> **Action item**
Carry none of the pictures over; write out the complete data exactly.

> **The data**
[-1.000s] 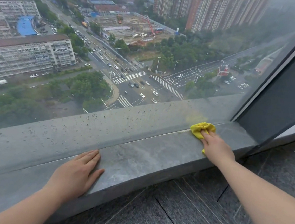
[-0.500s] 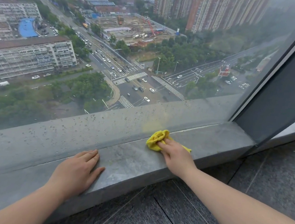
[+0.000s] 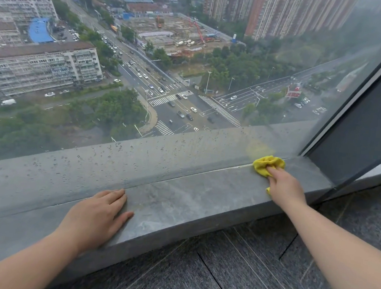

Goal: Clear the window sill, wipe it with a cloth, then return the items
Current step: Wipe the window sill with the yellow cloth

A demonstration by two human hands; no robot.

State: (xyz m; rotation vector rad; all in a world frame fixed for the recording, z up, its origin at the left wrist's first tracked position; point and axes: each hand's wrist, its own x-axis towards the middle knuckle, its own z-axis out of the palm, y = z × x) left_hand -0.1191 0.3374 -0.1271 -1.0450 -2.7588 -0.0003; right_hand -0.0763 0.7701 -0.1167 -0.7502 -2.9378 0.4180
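pressing a yellow cloth point(image 3: 266, 165) onto the sill point(image 3: 191, 197), right hand point(image 3: 286, 187) grip closed; left hand point(image 3: 95, 219) flat, empty.

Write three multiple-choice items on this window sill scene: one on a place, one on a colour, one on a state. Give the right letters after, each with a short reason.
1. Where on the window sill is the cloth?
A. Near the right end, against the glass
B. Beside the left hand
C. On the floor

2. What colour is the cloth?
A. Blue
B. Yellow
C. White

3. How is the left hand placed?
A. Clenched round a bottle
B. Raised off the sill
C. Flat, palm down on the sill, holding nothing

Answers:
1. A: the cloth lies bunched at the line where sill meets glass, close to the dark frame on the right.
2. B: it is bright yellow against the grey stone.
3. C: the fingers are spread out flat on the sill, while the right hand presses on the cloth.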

> **Exercise result**
[-1.000s] 
[-0.500s] 
[+0.000s] 

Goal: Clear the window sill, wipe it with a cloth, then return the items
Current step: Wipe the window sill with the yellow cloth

A demonstration by two human hands; no robot.

State: (xyz m; rotation vector rad; all in a world frame fixed for the recording, z up, its origin at the left wrist's first tracked position; point and axes: each hand's wrist, its own x-axis towards the middle knuckle, its own z-axis out of the palm, y = z × x) left_hand -0.1191 0.3374 -0.1271 -1.0450 -2.7588 -0.0003; right_hand -0.0763 0.7701 -0.1167 -0.7502 -2.9378 0.4180
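pressing a yellow cloth point(image 3: 266, 165) onto the sill point(image 3: 191, 197), right hand point(image 3: 286, 187) grip closed; left hand point(image 3: 95, 219) flat, empty.

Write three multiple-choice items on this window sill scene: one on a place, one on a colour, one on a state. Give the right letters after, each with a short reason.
1. Where on the window sill is the cloth?
A. Near the right end, against the glass
B. Beside the left hand
C. On the floor

2. What colour is the cloth?
A. Blue
B. Yellow
C. White

3. How is the left hand placed?
A. Clenched round a bottle
B. Raised off the sill
C. Flat, palm down on the sill, holding nothing

Answers:
1. A: the cloth lies bunched at the line where sill meets glass, close to the dark frame on the right.
2. B: it is bright yellow against the grey stone.
3. C: the fingers are spread out flat on the sill, while the right hand presses on the cloth.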

The answer to this exercise has been written out completely.